This year has been really self-focused, exploring the same ideas all over again and being aware of myself pretty much all the time, by which -and therefore- i mean that i’ve been in constant presence of other people but in a total lack of a true human communication. There, when we become aware of ourselves by the distance with the other, I’ve became tired of my own presence.
Is this reverie the one that makes me write in English, cause for some reason some of my thoughts get shape in this language, like if I was trying to communicate to and for my invisible present and my unknown no-future, abandoning what it was, my past.
I’ve been second guessing myself and the trip a lot. Many times I’ve been just lying on the floor almost to tears, thinking that I’m too old for this and that I should drop off the whole idea of traveling and just go home where everything is already set; there when I was just simply too tired to make the daily effort to make things happen.
People doesn’t help at all either.
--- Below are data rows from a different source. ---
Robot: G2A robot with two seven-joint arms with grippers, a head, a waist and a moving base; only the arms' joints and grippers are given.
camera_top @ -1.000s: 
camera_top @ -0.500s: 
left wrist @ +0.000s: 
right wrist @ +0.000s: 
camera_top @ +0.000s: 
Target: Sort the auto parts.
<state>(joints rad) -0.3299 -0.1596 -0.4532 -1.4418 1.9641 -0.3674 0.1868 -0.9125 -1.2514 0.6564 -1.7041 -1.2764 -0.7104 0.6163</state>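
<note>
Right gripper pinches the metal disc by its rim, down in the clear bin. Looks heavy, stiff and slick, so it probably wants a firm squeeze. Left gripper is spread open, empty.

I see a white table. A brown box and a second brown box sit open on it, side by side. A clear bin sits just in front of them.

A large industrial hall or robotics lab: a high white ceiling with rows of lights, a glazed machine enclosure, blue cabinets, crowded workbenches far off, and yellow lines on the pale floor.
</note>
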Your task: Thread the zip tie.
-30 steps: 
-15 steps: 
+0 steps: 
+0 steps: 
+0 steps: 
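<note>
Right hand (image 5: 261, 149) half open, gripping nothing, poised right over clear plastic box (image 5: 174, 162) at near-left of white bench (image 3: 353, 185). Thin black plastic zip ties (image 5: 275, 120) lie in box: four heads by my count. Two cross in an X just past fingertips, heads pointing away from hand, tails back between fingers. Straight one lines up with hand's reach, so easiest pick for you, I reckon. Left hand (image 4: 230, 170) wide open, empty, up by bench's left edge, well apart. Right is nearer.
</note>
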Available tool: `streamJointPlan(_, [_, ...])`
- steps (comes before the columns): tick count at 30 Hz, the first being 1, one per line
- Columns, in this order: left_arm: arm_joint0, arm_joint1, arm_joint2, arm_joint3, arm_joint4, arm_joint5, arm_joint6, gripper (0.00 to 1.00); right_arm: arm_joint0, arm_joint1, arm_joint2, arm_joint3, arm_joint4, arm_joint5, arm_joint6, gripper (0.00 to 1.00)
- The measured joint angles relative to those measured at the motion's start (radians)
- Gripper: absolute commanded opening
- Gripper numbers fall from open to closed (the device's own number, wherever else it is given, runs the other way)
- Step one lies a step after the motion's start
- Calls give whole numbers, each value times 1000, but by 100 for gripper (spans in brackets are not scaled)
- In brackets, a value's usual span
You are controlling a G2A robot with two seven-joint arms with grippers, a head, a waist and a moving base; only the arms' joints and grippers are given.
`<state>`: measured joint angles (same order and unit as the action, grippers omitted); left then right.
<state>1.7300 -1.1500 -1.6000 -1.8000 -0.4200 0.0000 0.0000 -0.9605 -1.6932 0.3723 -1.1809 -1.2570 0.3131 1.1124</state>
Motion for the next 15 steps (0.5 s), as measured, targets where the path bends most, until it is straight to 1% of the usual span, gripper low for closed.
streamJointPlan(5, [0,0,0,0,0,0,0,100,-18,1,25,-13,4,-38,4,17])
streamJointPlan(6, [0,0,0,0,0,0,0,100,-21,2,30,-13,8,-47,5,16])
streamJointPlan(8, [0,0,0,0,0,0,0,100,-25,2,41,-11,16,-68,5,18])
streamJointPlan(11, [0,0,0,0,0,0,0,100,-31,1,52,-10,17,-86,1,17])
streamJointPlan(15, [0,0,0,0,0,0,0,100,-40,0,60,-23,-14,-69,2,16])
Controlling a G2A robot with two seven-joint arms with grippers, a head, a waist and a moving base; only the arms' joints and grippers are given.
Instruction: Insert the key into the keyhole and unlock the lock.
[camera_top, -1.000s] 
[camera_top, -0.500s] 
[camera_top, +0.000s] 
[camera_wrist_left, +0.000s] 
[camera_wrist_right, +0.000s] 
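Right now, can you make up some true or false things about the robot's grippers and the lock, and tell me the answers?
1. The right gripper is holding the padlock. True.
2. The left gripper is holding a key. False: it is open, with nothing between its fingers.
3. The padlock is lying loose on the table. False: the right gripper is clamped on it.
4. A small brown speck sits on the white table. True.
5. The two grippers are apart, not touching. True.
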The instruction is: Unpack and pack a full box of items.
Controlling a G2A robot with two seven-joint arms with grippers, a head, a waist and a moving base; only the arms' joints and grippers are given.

I’ve reached a point where I try to avoid the conversations about traveling or even topics about life sort of things, cause I’m tired of people asking about my travels not because they’re genuinely interested but because they’re waiting a -well deserved- explanation to prove that I’m doing all wrong and I’m also tired of defending myself and finding the right arguments to prove they’re wrong. Couldn’t we just listen to each other and try to get a genuine conversation in which the aim will be learning from a different point of view?
Have you seen “Inside Llewyn Davis” movie? the part when after a total emotional performance, the guy from the record company says “I don’t see much money in this” or the whole wondering around in the snow trying to get just something true out of your life?. That’s the feeling.
I need some holidays. You know you get a point where you just went far enough to come back, specially if you’re going alone, and it seems that I’m the one who’s always far away. I guess I’m needing some back ups.
I’m about to sail again to new lands, some partially known, some others completely veiled and I even when I sort of perceive the toll that the trip is gonna take, I’m -maybe naive- still feel really positive about it. To discover places and finding mind-alike people, hopefully making some friends in the way cause, sadly, I don’t have runner ups.